The xargs version is generally faster because it batches arguments:
find /var/log -name "*.log" -print0 | xargs -0 rm
The exception is when you need the full path substituted in a complex way that -exec handles more cleanly. For straightforward bulk operations, xargs is typically faster than -exec {} \; because of the batching.
There is also find -exec {} + which batches like xargs does:
find /var/log -name "*.log" -exec rm {} +
Roughly equivalent to the xargs version in terms of process forking. In most cases, -exec {} + and xargs perform similarly. I default to xargs because it is more composable in longer pipelines, but either is a solid choice.
Handling Spaces and Special Characters
This trips people up. A filename like my report 2025.pdf will be seen as three separate arguments by default xargs. The null-delimiter approach is the fix:
find . -name "*.pdf" -print0 | xargs -0 ls -lh
Make this a habit in scripts. Always use -print0 | xargs -0 when dealing with arbitrary filenames. Assuming clean filenames in production is how things break at 2am.
Building a Confirmation Prompt
The -p flag prompts for confirmation before running each command. Useful when you are doing something destructive and want a safety check:
ls *.bak | xargs -p rm
For each file, xargs will print the command and ask y/n. Not practical for thousands of files, but valuable for small batches where you want to double-check.
Quick Reference
-n N: Pass at most N arguments per command run-I {}: Use a placeholder for each input item-P N: Run up to N commands in parallel-0: Use null character as delimiter (pair withfind -print0)-d delim: Use a custom character as the input delimiter-L N: Use at most N input lines per command execution-t: Print each command before executing-r: Do not run command if input is empty-p: Prompt before each command execution-a file: Read input from a file instead of stdin (e.g.,xargs -a filelist.txt rm)--show-limits: Display the system argument length limits and buffer size
Check the man page for the full option list:
man xargs
For detailed documentation on every flag, see the GNU Findutils xargs reference. The xargs(1) man page is also available online.

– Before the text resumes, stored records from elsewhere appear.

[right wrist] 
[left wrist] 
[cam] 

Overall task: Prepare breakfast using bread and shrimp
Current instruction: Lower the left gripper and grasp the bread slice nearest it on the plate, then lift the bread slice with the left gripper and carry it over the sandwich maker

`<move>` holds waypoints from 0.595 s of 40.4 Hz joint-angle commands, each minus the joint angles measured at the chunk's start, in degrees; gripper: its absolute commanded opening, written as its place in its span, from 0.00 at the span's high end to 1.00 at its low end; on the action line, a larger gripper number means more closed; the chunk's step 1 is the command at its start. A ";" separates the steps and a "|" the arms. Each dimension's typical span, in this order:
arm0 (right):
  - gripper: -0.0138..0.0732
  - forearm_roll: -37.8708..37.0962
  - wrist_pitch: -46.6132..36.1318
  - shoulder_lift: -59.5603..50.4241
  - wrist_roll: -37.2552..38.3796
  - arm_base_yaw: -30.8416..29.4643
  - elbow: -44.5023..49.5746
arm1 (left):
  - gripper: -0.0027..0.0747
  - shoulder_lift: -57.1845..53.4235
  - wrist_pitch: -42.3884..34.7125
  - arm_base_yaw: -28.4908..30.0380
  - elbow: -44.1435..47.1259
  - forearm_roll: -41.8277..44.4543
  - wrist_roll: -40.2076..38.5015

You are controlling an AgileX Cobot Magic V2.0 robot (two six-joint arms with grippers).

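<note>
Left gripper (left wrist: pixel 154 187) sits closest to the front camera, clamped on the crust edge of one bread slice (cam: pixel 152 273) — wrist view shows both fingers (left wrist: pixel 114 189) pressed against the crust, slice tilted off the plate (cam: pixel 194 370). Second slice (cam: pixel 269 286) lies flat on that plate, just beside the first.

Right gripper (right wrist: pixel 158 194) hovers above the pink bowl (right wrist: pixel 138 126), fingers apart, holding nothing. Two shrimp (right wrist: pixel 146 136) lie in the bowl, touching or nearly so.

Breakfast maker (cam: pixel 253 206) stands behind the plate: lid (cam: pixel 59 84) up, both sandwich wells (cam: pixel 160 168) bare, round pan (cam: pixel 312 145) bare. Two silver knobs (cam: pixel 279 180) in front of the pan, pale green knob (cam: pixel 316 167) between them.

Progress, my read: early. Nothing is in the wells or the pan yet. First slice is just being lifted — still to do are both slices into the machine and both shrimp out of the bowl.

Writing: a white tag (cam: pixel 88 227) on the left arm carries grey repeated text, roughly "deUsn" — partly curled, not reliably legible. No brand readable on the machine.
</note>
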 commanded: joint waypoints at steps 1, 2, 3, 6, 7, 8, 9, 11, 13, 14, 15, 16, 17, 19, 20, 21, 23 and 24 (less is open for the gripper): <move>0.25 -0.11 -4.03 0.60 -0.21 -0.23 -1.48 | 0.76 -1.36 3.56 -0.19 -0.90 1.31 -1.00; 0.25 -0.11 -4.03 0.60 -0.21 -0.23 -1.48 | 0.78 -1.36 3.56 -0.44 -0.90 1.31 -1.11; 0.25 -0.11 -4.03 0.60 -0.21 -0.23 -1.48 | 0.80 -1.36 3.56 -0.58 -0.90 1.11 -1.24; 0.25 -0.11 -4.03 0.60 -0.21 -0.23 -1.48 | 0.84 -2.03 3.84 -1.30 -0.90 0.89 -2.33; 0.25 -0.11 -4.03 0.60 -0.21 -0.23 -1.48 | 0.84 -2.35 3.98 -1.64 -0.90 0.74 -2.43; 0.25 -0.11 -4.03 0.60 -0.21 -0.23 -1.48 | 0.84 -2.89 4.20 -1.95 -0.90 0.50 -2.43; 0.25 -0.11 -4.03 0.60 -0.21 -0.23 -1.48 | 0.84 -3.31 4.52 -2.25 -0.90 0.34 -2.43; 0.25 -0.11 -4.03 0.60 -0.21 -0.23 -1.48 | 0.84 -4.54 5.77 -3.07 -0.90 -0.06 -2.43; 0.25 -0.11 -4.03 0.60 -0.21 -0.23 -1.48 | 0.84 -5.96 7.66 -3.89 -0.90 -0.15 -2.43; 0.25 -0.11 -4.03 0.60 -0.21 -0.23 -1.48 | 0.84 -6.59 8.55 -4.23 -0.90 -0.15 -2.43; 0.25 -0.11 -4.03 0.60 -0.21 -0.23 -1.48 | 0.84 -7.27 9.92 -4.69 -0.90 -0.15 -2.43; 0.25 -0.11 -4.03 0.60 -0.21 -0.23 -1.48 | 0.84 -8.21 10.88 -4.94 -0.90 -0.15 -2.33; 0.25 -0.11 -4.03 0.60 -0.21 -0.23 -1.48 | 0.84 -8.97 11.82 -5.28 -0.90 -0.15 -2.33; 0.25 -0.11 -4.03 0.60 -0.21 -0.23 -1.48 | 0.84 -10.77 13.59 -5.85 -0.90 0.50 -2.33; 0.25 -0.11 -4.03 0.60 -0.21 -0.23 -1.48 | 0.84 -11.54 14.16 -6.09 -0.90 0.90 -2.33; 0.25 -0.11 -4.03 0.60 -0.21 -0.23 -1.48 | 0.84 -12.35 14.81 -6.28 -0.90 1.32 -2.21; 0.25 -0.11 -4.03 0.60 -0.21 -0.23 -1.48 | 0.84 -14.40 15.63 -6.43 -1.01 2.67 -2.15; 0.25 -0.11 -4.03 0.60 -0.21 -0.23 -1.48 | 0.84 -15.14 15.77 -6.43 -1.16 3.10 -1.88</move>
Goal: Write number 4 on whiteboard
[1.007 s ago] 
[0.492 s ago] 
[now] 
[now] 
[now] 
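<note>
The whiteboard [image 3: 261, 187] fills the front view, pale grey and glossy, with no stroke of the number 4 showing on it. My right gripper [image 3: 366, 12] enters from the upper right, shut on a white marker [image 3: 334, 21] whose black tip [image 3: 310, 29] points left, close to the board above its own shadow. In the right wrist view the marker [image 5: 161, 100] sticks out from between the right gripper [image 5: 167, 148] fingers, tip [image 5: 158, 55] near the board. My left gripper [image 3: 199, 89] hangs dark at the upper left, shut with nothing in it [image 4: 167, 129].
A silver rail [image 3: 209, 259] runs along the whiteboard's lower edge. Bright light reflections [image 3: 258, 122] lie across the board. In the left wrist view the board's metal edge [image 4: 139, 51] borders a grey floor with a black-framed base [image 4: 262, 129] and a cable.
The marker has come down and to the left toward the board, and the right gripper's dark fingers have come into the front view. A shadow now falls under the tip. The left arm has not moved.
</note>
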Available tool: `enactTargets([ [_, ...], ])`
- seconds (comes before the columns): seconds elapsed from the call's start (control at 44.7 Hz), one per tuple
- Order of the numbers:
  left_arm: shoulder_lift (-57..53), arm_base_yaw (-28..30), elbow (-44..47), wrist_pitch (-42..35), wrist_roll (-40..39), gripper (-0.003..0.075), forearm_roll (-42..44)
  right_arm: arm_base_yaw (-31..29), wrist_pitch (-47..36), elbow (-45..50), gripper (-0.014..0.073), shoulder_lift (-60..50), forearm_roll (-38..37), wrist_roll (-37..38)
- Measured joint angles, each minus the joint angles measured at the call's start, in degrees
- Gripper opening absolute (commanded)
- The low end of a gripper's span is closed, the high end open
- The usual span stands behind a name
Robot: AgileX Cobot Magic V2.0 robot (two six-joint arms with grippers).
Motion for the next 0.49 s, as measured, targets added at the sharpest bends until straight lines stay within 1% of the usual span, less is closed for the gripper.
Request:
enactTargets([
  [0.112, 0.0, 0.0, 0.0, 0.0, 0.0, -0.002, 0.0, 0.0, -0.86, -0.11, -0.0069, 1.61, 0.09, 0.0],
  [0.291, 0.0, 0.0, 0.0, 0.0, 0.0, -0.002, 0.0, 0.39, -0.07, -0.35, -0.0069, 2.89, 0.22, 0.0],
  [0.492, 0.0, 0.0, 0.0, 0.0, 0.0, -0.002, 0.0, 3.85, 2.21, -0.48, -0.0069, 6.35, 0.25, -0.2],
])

Putting It Together: A Real Pipeline
Here is a practical example that combines several concepts. Find all PHP files modified in the last 24 hours, check each for a suspicious function call, and log the results:
find /var/www -name "*.php" -mtime -1 -print0 | \
xargs -0 -P 4 grep -l "system(" > /tmp/suspicious_files.txt
Four parallel grep processes, null-safe file handling, results written to a file for review. That is a practical security check you could drop into a cron job. Pair it with regular system updates and you have covered two common attack vectors.
Conclusion
The xargs command is one of those tools that feels limited at first glance, then quietly replaces half the loops you used to write. The core idea is simple: convert stdin into arguments. But combined with find, grep, ssh, and parallel execution, it handles real workloads that would otherwise need a full shell script.
The -print0 | xargs -0 combination for safe filename handling, -P for parallelism, and -I for argument placement are the three options that will cover the majority of what you need. Get those into muscle memory and you will be reaching for xargs daily.